**Exercise requirements**: Would you please copy the part of the material below that opens with the line containing "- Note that" and closes with the line containing "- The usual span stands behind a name"? Copy it exactly, and only it.

**Data below**:
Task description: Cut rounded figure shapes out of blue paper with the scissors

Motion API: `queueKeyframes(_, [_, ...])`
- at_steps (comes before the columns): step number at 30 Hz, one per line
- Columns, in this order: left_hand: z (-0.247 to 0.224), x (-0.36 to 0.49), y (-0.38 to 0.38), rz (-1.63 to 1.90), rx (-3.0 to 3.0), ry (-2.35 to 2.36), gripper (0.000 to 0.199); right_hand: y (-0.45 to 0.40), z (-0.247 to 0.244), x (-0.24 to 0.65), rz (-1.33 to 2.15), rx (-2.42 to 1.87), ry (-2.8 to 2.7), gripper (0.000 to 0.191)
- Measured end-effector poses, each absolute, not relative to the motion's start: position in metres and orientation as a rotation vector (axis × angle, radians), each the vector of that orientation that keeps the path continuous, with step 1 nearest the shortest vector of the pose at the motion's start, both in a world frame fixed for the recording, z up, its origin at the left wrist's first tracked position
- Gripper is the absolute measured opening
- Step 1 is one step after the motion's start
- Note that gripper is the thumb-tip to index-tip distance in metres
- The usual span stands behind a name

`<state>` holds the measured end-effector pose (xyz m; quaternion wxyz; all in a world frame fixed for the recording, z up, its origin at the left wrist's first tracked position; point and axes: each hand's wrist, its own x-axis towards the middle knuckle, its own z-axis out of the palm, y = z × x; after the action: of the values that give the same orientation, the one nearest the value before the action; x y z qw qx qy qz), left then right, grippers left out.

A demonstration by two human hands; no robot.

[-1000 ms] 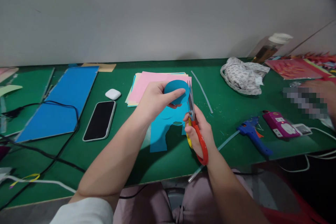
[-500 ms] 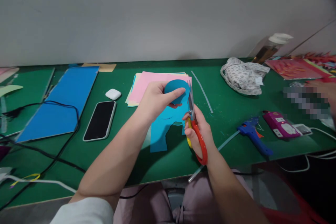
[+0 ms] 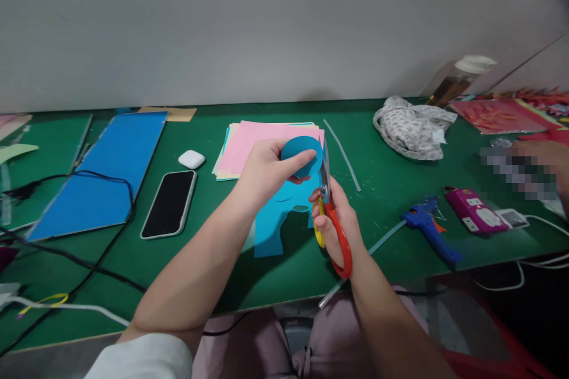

**Your response**:
- Note that gripper is the thumb-tip to index-tip distance in metres
- The usual span stands behind a name

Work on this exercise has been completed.